[Directions for this task]: Reproduce the entries below exactly, but only from the line containing "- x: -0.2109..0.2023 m" to the line containing "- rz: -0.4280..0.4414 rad", inclusive.

[Dataset items]:
—————
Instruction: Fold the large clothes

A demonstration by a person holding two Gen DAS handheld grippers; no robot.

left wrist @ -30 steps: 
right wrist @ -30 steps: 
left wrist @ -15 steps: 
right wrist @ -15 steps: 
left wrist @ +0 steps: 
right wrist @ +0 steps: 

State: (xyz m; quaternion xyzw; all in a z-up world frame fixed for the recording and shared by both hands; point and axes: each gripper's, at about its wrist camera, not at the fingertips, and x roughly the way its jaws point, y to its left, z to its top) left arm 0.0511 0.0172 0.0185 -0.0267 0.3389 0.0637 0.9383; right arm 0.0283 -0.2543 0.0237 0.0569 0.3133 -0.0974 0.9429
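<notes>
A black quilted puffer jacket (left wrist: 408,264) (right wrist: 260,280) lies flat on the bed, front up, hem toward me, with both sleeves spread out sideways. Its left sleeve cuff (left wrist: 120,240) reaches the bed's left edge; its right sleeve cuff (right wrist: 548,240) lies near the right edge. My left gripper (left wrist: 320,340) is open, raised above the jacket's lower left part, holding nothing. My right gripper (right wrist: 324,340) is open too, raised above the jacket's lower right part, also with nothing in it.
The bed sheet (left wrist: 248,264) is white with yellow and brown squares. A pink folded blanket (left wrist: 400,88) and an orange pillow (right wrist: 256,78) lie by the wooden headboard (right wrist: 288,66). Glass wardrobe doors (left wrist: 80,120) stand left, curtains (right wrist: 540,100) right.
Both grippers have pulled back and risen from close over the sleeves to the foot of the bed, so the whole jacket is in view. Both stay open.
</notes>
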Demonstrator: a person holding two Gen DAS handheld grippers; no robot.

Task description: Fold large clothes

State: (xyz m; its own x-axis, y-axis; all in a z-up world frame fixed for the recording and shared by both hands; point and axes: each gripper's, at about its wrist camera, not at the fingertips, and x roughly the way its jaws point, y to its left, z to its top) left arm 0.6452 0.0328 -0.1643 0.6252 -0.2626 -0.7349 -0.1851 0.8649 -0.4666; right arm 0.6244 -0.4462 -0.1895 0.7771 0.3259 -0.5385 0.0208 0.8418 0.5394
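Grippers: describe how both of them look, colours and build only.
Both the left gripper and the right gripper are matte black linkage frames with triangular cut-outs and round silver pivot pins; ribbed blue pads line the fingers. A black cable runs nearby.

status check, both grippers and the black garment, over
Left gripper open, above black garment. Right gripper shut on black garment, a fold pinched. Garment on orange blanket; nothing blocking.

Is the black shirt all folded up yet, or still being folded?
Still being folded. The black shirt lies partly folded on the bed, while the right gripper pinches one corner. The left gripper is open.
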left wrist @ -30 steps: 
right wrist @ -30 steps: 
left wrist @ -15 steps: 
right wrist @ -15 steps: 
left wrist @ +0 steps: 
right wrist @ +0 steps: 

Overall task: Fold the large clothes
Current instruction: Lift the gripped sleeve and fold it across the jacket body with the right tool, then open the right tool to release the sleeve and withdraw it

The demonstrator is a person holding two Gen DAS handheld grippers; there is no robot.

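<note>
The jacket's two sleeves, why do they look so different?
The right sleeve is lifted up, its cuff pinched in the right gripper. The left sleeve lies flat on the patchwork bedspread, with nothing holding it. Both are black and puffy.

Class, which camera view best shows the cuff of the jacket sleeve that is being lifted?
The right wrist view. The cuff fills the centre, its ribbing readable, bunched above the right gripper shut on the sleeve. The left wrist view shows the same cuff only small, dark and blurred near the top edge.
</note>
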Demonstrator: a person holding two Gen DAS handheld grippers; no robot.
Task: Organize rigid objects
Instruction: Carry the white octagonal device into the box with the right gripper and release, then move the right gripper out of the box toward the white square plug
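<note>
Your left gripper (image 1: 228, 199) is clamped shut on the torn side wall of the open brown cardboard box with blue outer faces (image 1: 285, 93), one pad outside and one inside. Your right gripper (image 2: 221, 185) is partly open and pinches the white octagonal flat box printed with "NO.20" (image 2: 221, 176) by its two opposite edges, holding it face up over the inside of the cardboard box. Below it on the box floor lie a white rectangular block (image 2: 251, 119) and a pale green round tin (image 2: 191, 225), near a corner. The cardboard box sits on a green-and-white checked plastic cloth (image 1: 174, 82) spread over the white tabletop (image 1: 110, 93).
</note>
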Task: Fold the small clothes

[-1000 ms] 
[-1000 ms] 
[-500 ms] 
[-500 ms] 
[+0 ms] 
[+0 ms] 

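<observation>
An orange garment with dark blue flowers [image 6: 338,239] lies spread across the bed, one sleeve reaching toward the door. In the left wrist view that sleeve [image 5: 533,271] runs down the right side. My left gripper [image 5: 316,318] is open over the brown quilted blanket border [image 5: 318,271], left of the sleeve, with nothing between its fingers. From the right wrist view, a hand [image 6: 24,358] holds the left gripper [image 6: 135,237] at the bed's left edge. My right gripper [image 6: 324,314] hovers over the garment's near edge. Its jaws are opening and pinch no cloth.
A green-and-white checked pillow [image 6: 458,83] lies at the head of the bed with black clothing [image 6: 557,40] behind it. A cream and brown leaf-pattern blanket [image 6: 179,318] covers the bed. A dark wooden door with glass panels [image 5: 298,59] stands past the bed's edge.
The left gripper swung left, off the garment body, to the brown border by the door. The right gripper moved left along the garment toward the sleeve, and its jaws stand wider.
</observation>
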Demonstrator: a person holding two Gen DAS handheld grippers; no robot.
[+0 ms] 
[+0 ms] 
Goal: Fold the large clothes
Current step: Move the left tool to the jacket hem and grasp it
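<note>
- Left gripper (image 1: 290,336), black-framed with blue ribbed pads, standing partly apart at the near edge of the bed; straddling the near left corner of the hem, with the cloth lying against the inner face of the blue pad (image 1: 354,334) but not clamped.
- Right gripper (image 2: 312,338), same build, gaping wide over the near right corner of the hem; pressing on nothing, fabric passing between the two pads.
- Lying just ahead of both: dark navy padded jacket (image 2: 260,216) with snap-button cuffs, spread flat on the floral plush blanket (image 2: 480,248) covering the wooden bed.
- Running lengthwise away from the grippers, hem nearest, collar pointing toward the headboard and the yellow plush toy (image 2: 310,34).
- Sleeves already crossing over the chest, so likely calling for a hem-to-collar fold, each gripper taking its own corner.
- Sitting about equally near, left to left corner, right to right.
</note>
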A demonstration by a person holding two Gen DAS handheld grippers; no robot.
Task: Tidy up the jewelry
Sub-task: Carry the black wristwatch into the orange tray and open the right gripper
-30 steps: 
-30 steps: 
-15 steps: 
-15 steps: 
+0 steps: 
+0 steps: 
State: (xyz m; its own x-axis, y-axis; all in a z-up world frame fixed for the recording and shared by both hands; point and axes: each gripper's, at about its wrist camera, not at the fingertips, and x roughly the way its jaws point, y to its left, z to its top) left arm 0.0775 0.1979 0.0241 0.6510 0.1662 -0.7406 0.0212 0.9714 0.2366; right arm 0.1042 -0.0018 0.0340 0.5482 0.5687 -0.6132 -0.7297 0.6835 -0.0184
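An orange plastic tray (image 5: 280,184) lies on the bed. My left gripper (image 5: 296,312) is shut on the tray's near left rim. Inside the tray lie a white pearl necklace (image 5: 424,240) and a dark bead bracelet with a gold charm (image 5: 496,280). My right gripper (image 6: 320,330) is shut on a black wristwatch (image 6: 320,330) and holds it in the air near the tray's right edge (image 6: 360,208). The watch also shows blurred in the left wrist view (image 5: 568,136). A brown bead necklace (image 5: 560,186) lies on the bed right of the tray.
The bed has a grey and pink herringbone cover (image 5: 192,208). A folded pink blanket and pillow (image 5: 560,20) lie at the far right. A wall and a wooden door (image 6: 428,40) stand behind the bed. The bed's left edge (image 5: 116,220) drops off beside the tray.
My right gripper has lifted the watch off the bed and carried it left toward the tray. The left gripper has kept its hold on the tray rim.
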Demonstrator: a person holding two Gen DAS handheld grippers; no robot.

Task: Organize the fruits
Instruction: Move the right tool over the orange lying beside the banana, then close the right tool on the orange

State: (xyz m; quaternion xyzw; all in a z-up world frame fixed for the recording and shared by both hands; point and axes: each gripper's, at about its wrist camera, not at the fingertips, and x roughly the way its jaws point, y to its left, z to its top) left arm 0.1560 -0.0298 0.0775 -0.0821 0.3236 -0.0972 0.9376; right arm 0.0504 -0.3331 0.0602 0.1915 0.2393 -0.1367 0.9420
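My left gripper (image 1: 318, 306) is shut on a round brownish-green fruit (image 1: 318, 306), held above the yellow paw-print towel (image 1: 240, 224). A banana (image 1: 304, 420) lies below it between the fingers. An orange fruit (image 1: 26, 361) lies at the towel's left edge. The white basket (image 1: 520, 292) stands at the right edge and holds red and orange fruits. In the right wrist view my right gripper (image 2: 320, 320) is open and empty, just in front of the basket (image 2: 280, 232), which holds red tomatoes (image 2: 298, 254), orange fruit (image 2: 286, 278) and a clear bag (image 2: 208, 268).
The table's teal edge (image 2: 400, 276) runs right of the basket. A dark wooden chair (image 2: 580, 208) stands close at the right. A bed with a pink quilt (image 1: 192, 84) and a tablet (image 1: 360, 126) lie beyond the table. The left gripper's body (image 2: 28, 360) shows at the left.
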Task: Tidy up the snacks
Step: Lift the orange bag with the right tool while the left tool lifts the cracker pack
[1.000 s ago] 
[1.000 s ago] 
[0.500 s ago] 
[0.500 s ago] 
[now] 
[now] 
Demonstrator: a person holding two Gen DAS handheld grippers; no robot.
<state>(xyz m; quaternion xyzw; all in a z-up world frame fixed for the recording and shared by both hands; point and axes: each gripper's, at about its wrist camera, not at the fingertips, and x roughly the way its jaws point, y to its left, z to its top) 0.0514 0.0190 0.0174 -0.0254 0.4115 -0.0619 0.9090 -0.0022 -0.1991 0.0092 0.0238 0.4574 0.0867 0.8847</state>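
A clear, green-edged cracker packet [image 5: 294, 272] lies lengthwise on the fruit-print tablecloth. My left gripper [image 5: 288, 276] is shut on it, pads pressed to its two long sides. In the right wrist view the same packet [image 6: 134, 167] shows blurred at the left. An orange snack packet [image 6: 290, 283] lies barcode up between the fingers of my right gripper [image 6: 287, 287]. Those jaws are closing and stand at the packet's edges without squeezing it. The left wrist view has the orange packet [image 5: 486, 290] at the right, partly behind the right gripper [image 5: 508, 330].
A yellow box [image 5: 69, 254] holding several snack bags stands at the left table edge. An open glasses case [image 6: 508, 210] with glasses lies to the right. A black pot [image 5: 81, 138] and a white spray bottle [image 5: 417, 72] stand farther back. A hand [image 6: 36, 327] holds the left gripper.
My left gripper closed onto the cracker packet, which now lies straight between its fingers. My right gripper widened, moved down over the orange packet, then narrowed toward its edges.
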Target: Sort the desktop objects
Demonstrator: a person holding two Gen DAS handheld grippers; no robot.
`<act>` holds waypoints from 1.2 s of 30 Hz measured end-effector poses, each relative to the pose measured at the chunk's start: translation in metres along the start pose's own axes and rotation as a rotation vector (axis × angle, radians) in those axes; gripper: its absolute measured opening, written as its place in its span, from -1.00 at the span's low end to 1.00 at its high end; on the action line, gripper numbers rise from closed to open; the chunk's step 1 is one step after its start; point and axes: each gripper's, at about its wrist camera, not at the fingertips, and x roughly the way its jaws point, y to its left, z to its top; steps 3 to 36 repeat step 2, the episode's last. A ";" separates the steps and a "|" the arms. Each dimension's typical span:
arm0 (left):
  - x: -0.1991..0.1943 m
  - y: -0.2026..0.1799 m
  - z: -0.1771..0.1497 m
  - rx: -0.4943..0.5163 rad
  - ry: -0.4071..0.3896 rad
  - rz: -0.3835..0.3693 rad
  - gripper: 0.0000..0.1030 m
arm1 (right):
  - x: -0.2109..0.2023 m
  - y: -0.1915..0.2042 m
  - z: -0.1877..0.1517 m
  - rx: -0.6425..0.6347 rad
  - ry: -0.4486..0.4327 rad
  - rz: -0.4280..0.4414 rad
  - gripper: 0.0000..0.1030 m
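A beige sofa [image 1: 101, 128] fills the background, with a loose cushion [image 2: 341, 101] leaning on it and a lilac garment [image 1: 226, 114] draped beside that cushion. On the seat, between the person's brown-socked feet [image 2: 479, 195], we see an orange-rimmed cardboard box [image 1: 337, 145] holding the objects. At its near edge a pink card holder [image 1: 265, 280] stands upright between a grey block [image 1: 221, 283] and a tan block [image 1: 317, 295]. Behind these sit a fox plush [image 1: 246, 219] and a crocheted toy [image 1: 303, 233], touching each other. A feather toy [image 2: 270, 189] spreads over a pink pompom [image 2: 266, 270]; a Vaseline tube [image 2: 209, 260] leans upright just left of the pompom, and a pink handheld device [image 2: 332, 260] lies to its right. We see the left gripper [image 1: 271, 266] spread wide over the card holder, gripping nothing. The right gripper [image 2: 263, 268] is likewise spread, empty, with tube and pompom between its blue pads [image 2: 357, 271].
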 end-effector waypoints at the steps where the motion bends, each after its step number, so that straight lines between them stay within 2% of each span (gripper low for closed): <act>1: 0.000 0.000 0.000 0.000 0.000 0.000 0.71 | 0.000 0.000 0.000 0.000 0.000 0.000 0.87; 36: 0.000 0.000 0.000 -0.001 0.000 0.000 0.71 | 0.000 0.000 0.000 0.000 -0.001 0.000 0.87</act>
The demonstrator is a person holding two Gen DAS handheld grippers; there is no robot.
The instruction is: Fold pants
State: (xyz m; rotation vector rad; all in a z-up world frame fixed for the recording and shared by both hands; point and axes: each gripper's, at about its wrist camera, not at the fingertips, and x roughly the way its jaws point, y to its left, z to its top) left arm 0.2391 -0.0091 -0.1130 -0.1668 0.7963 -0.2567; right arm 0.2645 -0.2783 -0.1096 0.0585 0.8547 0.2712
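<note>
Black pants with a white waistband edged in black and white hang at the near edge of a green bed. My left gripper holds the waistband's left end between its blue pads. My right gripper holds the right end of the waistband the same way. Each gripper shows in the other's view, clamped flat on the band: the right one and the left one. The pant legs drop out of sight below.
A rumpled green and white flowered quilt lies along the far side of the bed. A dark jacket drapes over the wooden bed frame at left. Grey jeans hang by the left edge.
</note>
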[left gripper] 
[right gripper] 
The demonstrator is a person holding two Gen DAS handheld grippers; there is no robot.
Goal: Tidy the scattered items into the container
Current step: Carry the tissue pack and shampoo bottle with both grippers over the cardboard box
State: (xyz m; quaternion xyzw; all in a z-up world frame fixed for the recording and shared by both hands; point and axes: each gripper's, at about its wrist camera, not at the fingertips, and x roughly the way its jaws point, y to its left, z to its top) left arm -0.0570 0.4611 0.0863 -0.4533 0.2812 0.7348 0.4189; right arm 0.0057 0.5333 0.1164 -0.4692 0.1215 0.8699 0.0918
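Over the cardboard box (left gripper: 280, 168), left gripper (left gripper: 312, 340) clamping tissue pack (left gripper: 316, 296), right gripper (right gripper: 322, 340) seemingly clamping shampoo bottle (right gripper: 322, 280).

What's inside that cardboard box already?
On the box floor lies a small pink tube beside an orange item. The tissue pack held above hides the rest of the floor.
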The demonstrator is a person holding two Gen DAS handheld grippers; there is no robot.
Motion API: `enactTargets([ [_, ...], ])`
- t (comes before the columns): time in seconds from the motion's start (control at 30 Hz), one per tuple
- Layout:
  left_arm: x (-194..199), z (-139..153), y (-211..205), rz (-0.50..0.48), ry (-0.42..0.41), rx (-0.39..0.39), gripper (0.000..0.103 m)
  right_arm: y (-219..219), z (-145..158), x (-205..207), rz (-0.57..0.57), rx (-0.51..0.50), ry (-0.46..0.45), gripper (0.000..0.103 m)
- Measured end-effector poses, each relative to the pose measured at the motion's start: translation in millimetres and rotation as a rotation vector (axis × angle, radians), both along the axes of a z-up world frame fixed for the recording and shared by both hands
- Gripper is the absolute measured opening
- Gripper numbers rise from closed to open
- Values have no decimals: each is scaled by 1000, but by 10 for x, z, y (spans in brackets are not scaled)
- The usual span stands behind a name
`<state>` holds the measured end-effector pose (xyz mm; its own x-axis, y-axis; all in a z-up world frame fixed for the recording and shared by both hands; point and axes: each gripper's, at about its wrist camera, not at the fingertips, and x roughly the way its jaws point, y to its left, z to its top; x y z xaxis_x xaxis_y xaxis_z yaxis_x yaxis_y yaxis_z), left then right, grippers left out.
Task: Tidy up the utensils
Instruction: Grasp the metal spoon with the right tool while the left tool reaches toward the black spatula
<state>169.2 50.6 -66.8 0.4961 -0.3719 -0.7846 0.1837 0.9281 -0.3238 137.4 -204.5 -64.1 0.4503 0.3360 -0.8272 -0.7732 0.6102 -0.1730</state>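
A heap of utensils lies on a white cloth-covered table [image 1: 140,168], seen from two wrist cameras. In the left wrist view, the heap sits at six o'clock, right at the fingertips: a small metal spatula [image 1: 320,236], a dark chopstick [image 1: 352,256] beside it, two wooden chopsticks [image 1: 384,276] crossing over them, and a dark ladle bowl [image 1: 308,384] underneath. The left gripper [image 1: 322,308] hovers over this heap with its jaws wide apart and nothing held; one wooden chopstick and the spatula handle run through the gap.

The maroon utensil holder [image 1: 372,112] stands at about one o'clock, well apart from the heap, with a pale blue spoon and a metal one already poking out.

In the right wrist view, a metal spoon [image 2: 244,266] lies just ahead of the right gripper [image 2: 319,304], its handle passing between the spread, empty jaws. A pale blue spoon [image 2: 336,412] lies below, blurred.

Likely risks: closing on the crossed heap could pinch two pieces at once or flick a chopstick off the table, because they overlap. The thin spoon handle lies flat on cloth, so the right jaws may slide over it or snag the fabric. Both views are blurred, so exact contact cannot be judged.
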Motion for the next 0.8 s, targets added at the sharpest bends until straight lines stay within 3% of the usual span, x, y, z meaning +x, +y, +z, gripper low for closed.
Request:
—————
[Exercise output]:
  - x: -0.2109..0.2023 m
  - y: -0.1915..0.2042 m
  - z: -0.1877..0.1517 m
  - rx: -0.6425..0.6347 rad
  - ry: -0.4486..0.4327 rad
  - rz: -0.4280..0.4414 rad

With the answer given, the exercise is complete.